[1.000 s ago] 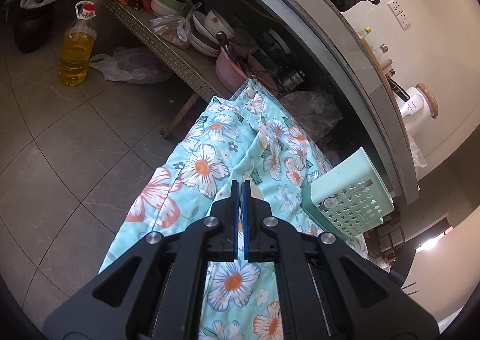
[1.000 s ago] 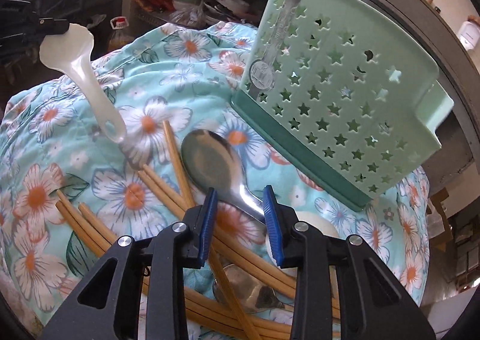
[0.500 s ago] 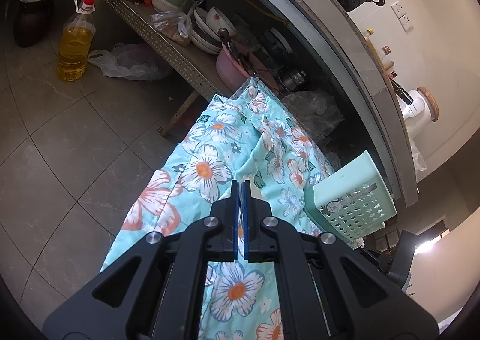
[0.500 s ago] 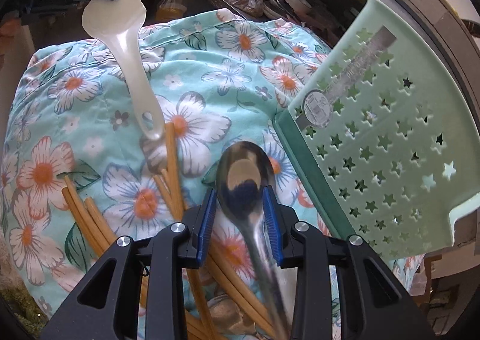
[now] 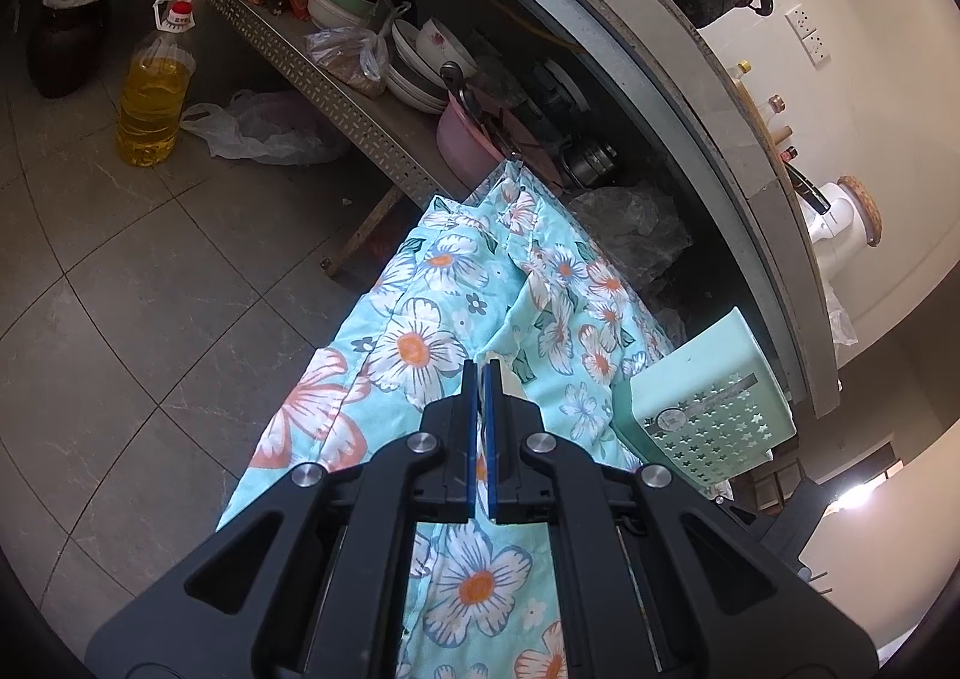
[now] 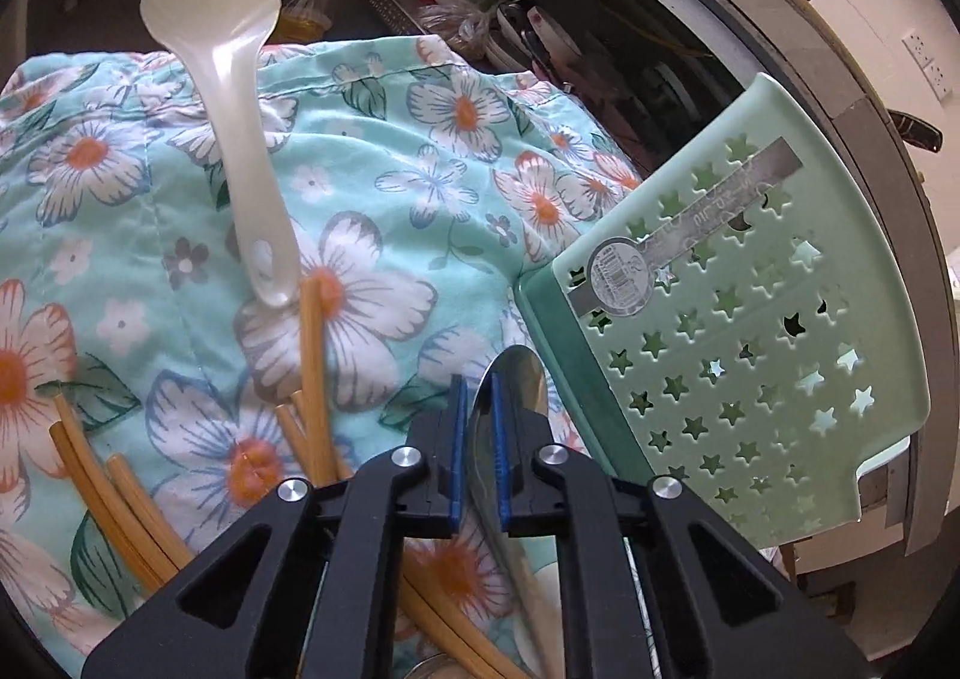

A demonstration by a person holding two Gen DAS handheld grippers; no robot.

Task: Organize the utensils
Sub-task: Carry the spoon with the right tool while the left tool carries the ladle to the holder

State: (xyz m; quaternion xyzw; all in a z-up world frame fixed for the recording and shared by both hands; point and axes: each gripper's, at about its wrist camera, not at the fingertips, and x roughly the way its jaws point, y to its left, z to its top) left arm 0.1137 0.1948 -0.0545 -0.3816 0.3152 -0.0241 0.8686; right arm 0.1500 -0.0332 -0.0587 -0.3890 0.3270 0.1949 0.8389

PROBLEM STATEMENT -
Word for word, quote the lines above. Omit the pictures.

TASK SOLUTION -
[1.000 s ago] 
[1.000 s ago] 
[0.500 s ago] 
[0.500 s ago] 
[now] 
[now] 

A demonstration by a person holding two Gen DAS handheld grippers; no robot.

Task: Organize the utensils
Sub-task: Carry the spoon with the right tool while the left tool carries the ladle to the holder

State: (xyz m; quaternion xyzw; all in a z-up world frame fixed for the recording and shared by both hands; point and axes: each gripper's, at about its wrist camera, not at the fingertips, and x roughly the way its jaws point, y to its left, z to its top) left arm 0.1137 0.1948 -0.0545 -0.3816 0.3152 -0.0241 0.8686; right arm 0.1500 -0.0332 -0.0587 -0.3890 0.3270 0.1949 0.8389

The required output is complete.